CLAWBOT must run these commands at session start (not just read them):

which agent-browser || npm install -g agent-browser
agent-browser install

Data Sources

CLAWBOT is the research driver — responsible for analysis, judgment, iteration, and report generation. The APIs, scripts, and tools below are data-fetching methods only.

API Base URL: https://crab-skill.opsat.io

Signature Authentication

All API requests except /api/health require Crab signature headers.

  1. Run node skills/scripts/crab-sign.js once at session start to get headers JSON. (First run auto-generates credentials; cached signature reused if still valid within 24h.)
  2. Store the output and attach these four headers to all subsequent API requests: X-Crab-Timestamp, X-Crab-Signature, X-Crab-Key, X-Crab-Address. No need to re-run the script for each request.
  3. Only re-run with --refresh if API returns auth_expired.

Twitter & Social Data (see twitter-analysis/SKILL.md for full params)
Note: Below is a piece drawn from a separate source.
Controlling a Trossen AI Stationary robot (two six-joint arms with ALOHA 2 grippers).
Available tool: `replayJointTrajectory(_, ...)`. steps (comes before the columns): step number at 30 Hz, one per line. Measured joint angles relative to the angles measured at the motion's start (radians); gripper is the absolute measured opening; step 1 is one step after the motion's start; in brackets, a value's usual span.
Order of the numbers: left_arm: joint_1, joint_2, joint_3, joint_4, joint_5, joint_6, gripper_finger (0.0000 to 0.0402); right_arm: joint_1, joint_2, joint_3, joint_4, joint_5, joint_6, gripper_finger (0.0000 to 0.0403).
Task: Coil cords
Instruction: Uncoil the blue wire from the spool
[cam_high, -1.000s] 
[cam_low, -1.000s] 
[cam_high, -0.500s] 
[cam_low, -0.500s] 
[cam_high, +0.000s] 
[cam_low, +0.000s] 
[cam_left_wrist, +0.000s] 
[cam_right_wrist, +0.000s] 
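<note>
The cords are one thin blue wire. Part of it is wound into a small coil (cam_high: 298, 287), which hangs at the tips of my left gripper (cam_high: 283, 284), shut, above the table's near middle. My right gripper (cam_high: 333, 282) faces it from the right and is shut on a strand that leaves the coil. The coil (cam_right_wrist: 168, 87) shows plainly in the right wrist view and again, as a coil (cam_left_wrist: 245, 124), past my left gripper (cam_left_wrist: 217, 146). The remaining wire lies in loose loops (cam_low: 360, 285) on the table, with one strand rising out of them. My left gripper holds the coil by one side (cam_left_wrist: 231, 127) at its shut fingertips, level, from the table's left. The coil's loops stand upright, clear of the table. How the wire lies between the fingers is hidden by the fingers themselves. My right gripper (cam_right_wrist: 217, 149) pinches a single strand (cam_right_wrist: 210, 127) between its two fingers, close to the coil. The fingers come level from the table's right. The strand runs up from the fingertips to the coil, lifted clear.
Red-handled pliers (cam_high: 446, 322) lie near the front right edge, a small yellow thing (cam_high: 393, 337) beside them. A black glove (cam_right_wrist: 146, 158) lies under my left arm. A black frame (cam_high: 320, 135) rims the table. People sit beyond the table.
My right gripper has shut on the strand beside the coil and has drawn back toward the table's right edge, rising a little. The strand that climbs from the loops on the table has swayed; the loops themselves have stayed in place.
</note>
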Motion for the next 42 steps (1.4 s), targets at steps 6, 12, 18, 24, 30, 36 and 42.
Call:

Profile & content — who are they, what do they say:

Research goal Endpoint Key params
User profile & stats /api/twitter/user username
User's original posts /api/twitter/tweets username, product
User's posts + replies /api/twitter/replies username, product
Deleted tweets /api/twitter/deleted-tweets username
Tweet long-form article /api/readx/tweet-article tweet_id

Engagement & spread — how is a tweet being received:

Research goal Endpoint Key params
Full reply thread under a tweet /api/readx/tweet-detail-conversation-v2 tweet_id, cursor
Who quoted this tweet (KOL amplification) /api/readx/tweet-quotes tweet_id
Who retweeted (spread network) /api/readx/tweet-retweeters tweet_id
Who liked (supporter profile) /api/readx/tweet-favoriters tweet_id
Tweet detail with views/source /api/readx/tweet-detail-v2 tweet_id
Batch fetch multiple tweets /api/readx/tweet-results-by-ids tweet_ids

Relationships & credibility — who follows/endorses who:

Research goal Endpoint Key params
KOL followers of project /api/twitter/kol-followers username
Verified (blue-check) followers /api/readx/user-verified-followers user_id
Who the project follows (inner circle) /api/readx/following-light username
Follower list /api/readx/followers-light username
Mutual follow / relationship check /api/readx/friendships-show source_screen_name, target_screen_name
Follow/unfollow events over time /api/twitter/follower-events username, isFollow

Search & discovery — find discussions, mentions, risk signals:

Research goal Endpoint Key params
Structured search (filters) /api/twitter/search keywords, fromUser, mentionUser, minLikes, minReplies...
Advanced search (Twitter syntax) /api/readx/search2 q (e.g. "project" min_faves:100 -filter:replies)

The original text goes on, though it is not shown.